Tippi Hedren in Marnie
But the final argument for the prosecution in the case of Alfred Hitchcock vs Public Opinion has to be this film. Hedren starred for the second (and last) time. The story concerns a disturbed young woman, the Marnie of the title, who when caught stealing is blackmailed into marriage by her victim. The fact that the blackmailer is Sean Connery helps us not to feel too sorry for Hedren in her predicament as unwilling bride. Again, Hitchcock knew how to play with our expectations. He has Connery force Hedren into sex (as it would have been termed in those days – now we would call it rape), but because it’s Connery, we don’t recoil from the act. The conflict between our reactions – how could he! vs lucky cow!- unsettles us deeply. Again, the moral compass spins.

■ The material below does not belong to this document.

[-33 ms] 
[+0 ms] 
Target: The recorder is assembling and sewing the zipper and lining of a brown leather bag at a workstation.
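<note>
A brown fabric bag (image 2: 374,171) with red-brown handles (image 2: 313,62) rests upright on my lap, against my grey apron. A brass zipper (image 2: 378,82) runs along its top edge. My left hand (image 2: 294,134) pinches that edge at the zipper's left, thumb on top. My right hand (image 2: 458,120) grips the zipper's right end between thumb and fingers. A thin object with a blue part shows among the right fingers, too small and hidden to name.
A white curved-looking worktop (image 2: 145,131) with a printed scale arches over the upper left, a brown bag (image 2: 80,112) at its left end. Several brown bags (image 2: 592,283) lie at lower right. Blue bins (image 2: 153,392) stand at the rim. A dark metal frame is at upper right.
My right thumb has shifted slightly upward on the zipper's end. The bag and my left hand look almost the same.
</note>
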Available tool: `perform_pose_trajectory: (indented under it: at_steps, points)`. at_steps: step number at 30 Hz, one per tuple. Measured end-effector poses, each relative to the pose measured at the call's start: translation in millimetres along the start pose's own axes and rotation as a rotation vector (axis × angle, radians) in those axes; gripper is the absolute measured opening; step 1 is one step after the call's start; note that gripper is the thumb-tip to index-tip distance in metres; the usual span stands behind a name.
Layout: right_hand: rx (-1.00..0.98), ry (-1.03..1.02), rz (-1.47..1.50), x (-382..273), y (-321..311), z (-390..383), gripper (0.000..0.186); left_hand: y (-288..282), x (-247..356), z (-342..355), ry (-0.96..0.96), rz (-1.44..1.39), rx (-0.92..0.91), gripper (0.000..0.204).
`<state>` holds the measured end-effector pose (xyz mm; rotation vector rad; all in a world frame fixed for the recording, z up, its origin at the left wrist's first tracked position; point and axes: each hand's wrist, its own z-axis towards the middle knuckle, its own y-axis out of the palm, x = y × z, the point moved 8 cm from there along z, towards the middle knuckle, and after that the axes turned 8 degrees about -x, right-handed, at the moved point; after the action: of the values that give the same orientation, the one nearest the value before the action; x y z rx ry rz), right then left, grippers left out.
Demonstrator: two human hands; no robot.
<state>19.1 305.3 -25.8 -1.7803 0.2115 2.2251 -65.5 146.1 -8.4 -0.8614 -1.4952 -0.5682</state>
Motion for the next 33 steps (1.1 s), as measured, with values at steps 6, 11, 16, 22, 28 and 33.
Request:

And it spins all the more violently when we hear what happened next between Hedren and Hitchcock. Silent for years on the subject, in an interview with the BBC in 2010 Hedren claims that she refused to work with Hitchcock after Marnie because he had become obsessed with her. She describes how the director had her followed and had her handwriting analyzed. When she tried to get out of her contract with him she says Hitchcock’s response was to say that he would ‘ruin her’. When asked if this was because he wanted a relationship with her, Hedren says ‘I would imagine that was what it was all about.’
Which isn’t exactly the same as saying you’ve been groped and Hedren, though given ample opportunity, has never claimed he laid a finger on her, only that he wanted to, or so she believes. Other actresses – in this interview: Susan Pleshette, Janet Leigh, Eve Marie Saint and Karen Black – paint a picture of a man who was meticulous, thoughtful, funny and highly talented. Hedren, interestingly, was also present during the interview. Her contributions are few and far between, although she does scotch one tale about Hitchcock giving her daughter Melanie Griffiths a doll in a coffin, which presents her as fair-minded, if not exactly bursting with indignation over her treatment.
But it’s a long way from a dispute over a contract and a possible infatuation to a creepy misogynist who secretly wanted to murder his female co workers. When we say these things about Alfred, are we picking on the Wrong Man?
We’ll probably never know. But when you hear the ending of the quote which begins this article, it does seem a little clearer.
What Hitchcock actually said was, ‘I don’t exactly hate women. But I certainly don’t think they are as good actors as men.’
Good old fashioned sexism? As Alfred would have put it, certainly. But Psycho?